I think you're going to have a hard time wading through all the small
inventors, who spawned giant industries, to find something that a
large corporation did that was worthwhile.
And, don't look to government for anything worthwhile either
(chuckle). Their grant process is a joke for providing funds to small
developers -- you should try it sometime.
Large organizations (corporate or government) are guided by
collective minds without imagination. Good ideas are diluted to the
least common denominator of understanding. Like I said before, the
brightest ideas have to pass through the dimmest minds to be
implemented.

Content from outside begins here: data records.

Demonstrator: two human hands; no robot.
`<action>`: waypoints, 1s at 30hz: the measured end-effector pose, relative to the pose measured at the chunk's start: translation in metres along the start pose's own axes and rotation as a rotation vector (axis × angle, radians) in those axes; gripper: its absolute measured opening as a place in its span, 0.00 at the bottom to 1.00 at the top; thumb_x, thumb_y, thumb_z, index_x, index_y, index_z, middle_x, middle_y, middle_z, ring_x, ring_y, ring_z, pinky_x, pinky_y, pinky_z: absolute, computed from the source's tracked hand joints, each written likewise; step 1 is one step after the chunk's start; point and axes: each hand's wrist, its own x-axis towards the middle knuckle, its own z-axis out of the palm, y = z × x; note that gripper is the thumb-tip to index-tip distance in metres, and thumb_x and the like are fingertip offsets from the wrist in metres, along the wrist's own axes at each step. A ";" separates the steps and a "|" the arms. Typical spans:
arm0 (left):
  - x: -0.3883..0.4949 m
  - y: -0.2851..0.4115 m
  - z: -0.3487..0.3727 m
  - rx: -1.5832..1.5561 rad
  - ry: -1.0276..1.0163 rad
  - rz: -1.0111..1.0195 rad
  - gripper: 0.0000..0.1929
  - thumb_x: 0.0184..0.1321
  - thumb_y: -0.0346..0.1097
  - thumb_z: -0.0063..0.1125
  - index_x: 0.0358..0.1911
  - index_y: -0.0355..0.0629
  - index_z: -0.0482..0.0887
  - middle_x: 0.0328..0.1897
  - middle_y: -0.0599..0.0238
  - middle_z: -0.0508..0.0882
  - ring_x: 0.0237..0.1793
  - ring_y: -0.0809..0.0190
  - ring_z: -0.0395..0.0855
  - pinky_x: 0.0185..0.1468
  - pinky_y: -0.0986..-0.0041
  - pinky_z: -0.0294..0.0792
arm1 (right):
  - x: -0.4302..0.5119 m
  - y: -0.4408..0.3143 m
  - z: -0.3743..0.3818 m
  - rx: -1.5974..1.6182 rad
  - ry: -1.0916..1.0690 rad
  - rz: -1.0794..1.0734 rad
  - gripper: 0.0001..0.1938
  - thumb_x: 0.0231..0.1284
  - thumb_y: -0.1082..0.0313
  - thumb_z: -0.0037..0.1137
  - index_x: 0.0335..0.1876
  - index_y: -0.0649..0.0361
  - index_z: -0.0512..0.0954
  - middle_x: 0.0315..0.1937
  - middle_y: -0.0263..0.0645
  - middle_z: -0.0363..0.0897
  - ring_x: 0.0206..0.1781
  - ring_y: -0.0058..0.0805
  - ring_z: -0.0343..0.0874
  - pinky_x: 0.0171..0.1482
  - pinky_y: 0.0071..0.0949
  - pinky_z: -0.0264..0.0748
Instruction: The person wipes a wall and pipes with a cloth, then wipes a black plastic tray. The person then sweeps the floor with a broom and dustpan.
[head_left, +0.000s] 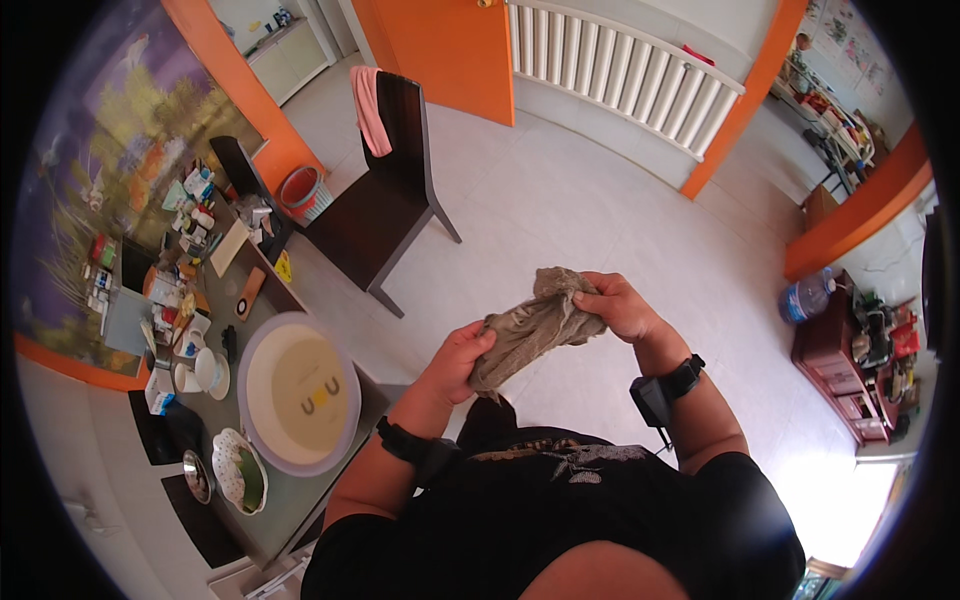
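A crumpled grey-brown cloth (529, 334) stretches between my two hands, above the tiled floor and in front of my body. Its lower left end is gripped by my left hand (459, 365). At its upper right, my right hand (613, 304) pinches the bunched fabric between thumb and fingers. To the left, a wide plastic basin (251, 390) with a lilac rim stands on the table's near side, holding shallow cloudy water over a printed bottom. Both hands are apart from the basin.
A dark wooden chair (375, 217) carries a pink towel (369, 112) on its backrest. Cups, bottles and a scalloped bowl (225, 465) crowd the glass-topped table (281, 517). A bin (304, 193) stands behind the chair. Rightward are a water jug (804, 298) and a reddish cabinet (825, 360).
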 end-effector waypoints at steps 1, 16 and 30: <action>0.018 0.010 -0.002 -0.006 0.012 0.022 0.18 0.68 0.35 0.47 0.57 0.33 0.70 0.55 0.55 0.79 0.51 0.60 0.80 0.55 0.69 0.74 | 0.018 -0.007 -0.012 0.002 -0.015 -0.027 0.16 0.64 0.68 0.53 0.54 0.68 0.75 0.43 0.36 0.81 0.43 0.22 0.79 0.48 0.24 0.76; 0.332 0.229 -0.040 0.027 0.014 0.196 0.19 0.71 0.40 0.41 0.55 0.30 0.70 0.54 0.53 0.79 0.51 0.59 0.81 0.55 0.68 0.74 | 0.314 -0.178 -0.185 -0.149 -0.044 -0.083 0.15 0.59 0.67 0.60 0.48 0.67 0.77 0.38 0.34 0.81 0.40 0.21 0.78 0.46 0.25 0.75; 0.641 0.439 -0.038 -0.025 0.109 0.473 0.18 0.70 0.39 0.44 0.54 0.31 0.73 0.53 0.54 0.80 0.51 0.58 0.81 0.55 0.67 0.74 | 0.634 -0.349 -0.376 0.095 -0.355 -0.102 0.22 0.62 0.61 0.56 0.56 0.71 0.72 0.46 0.44 0.80 0.46 0.33 0.81 0.51 0.31 0.78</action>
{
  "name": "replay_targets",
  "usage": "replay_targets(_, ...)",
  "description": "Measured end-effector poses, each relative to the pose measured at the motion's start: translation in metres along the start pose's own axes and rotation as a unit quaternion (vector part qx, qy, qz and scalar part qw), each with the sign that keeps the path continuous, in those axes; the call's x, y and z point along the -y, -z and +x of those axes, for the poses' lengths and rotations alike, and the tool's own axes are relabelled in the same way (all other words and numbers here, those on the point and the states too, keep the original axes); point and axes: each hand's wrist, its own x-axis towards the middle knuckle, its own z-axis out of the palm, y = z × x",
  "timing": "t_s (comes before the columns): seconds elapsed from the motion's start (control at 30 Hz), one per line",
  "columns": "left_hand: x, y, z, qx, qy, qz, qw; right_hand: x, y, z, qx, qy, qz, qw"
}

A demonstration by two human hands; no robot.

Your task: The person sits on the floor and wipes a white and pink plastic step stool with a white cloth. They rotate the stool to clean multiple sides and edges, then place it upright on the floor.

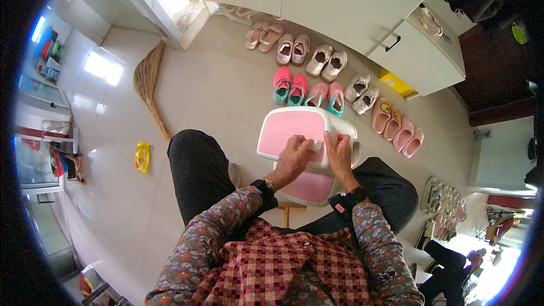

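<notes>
A white plastic step stool with pink tread pads [293, 129] stands between my knees. My left hand [293, 157] is over the upper pink pad, its fingers closed on a small white wad [316, 145], whose material I cannot tell. My right hand [339, 151] rests at the stool's white rim, thumb up along the edge and fingers on the side; the far fingers are partly hidden. The lower pink tread [308, 187] shows beneath my wrists. Part of a small wooden seat [291, 207] shows close to my body.
Several pairs of shoes, with pink-and-teal sneakers [296, 87] nearest, line the floor beyond the stool, before a white cabinet [323, 4]. Pink slippers [392, 121] lie right of them. A straw broom [148, 80] and a yellow packet [142, 157] lie left. A person's dark-clothed legs [446, 263] show lower right.
</notes>
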Motion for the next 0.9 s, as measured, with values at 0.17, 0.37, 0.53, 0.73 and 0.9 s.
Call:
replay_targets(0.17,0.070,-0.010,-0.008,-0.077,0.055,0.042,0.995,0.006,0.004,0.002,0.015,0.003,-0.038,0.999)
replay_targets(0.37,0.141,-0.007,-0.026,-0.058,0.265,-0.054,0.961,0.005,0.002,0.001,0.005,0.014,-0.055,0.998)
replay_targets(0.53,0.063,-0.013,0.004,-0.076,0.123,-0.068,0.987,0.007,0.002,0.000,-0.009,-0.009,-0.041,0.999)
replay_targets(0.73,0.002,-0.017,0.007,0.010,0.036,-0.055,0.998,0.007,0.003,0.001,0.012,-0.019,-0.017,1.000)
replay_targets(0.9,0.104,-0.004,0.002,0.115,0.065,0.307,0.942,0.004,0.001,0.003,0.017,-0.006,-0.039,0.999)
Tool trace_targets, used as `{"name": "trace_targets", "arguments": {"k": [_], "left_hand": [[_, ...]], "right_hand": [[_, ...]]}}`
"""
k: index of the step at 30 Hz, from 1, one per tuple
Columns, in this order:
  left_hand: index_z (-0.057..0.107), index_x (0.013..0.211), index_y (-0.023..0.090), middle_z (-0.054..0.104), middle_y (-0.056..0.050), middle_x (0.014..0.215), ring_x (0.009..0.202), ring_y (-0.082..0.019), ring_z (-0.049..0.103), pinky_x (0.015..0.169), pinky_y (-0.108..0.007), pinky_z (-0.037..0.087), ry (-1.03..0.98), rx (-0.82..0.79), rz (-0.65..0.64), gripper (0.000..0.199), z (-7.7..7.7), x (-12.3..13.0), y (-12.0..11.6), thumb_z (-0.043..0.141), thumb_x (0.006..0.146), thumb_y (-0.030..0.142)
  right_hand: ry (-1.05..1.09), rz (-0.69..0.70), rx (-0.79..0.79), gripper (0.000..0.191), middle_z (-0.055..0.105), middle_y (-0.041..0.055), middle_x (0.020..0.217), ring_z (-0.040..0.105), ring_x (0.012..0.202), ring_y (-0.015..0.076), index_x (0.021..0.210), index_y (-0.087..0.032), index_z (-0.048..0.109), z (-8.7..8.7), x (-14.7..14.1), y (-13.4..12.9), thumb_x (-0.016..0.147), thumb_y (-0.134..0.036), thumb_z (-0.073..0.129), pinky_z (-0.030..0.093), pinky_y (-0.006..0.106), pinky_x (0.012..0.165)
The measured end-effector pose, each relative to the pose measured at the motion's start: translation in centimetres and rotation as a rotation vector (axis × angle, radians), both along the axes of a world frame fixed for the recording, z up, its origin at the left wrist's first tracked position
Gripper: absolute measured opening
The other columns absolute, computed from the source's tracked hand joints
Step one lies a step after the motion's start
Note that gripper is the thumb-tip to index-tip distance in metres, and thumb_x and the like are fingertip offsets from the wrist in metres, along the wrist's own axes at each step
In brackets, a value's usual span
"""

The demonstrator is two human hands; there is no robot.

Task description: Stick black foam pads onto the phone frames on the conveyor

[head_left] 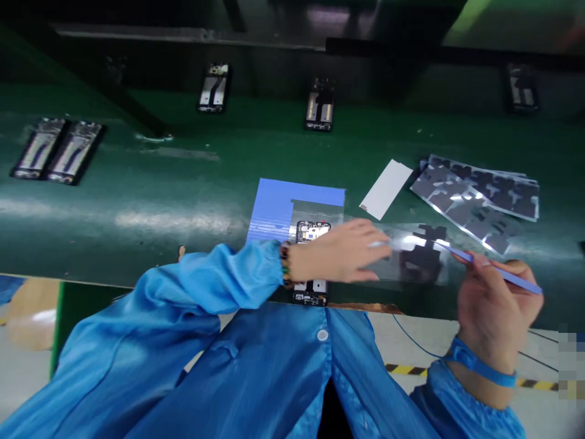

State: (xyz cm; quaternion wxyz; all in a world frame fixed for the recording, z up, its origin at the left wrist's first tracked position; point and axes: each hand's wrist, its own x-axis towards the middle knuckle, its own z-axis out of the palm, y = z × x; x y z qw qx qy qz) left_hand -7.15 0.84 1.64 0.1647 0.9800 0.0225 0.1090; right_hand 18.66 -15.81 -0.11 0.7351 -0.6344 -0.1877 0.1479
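Note:
My left hand (pixel 342 251) reaches across an opened phone (pixel 311 299) with its fingers stretched out and apart. The fingertips are over the left end of a clear film sheet (pixel 390 268); whether they press on it I cannot tell. Dark cut-out stickers (pixel 423 265) sit on this film. Blue tweezers (pixel 512 279) are pinched in my right hand (pixel 496 302), their tip at the upper edge of the stickers. Part of the phone is hidden under my left hand and wrist. Beneath the phone's upper end lies a blue mat (pixel 272 207) with a clear sheet on it.
Several film sheets with dark stickers (pixel 479 189) lie overlapped at the right, beside a white card (pixel 386 189). Two opened phones (pixel 75 152) rest at the left, with more (pixel 320 107) along the back. A slanted dark post (pixel 114 91) meets the green bench (pixel 183 177).

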Motion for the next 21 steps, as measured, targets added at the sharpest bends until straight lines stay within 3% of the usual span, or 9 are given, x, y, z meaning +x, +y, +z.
{"name": "trace_targets", "arguments": {"k": [3, 7, 13, 21], "left_hand": [[0.073, 0.129, 0.019, 0.079, -0.011, 0.137, 0.126, -0.028, 0.071, 0.112, -0.043, 0.049, 0.025, -0.110, 0.198, 0.029, 0.1, -5.9, 4.0, 0.073, 0.111, 0.041], [0.073, 0.134, 0.022, 0.080, -0.008, 0.135, 0.126, -0.027, 0.072, 0.107, -0.043, 0.047, 0.026, -0.241, 0.254, 0.034, -0.8, -11.0, 6.2, 0.079, 0.106, 0.041], [0.070, 0.145, 0.022, 0.080, -0.009, 0.139, 0.127, -0.026, 0.071, 0.106, -0.041, 0.046, -0.026, -0.297, 0.271, 0.040, -2.0, -11.7, 4.9, 0.075, 0.109, 0.039], [0.070, 0.147, 0.022, 0.081, -0.008, 0.141, 0.126, -0.026, 0.070, 0.104, -0.041, 0.044, -0.030, -0.256, 0.285, 0.038, -2.3, -11.5, 4.4, 0.071, 0.112, 0.037]], "right_hand": [[0.073, 0.097, -0.066, 0.042, 0.076, -0.0014, 0.077, 0.077, 0.080, 0.0166, 0.075, -0.023, 0.065, 0.4, -5.2, 1.2, 0.065, -0.028, 0.106, 0.067, 0.039, 0.099], [0.122, 0.273, -0.138, 0.042, 0.080, -0.0004, 0.087, 0.081, 0.091, 0.0181, 0.079, -0.022, 0.061, -0.1, -11.0, 2.5, 0.078, -0.032, 0.102, 0.067, 0.042, 0.101], [0.080, 0.381, -0.153, 0.038, 0.074, -0.0043, 0.082, 0.081, 0.096, 0.0190, 0.081, -0.024, 0.057, -0.8, -15.3, 3.6, 0.087, -0.029, 0.095, 0.062, 0.049, 0.113], [0.011, 0.378, -0.192, 0.039, 0.074, -0.0042, 0.080, 0.081, 0.094, 0.0190, 0.081, -0.024, 0.057, -0.8, -15.9, 4.3, 0.086, -0.029, 0.095, 0.060, 0.049, 0.114]]}}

If you drown imagination in a quagmire of countless
levels of CYA management, then you'll never produce anything
worthwhile.
The lone individual is the true source of inspiration and imagination
and his freedom to act upon his idea is directly proportional to the
likelihood of it's success.
That fact is very obvious to those of us who have experienced it --
sad that you haven't.
> And, one *never* could "conduct high energy particle physics
experiments in my own basement and launch interplanetary space probes
from my own backyard".
Lighten up, it's satire.
Don't get your panties in a knot. I didn't see anything funny, so
don't give up your day job.
Cheers,
tedd
--
-------
http://sperling.com http://ancientstones.com http://earthstones.com
--
PHP General Mailing List (http://www.php.net/)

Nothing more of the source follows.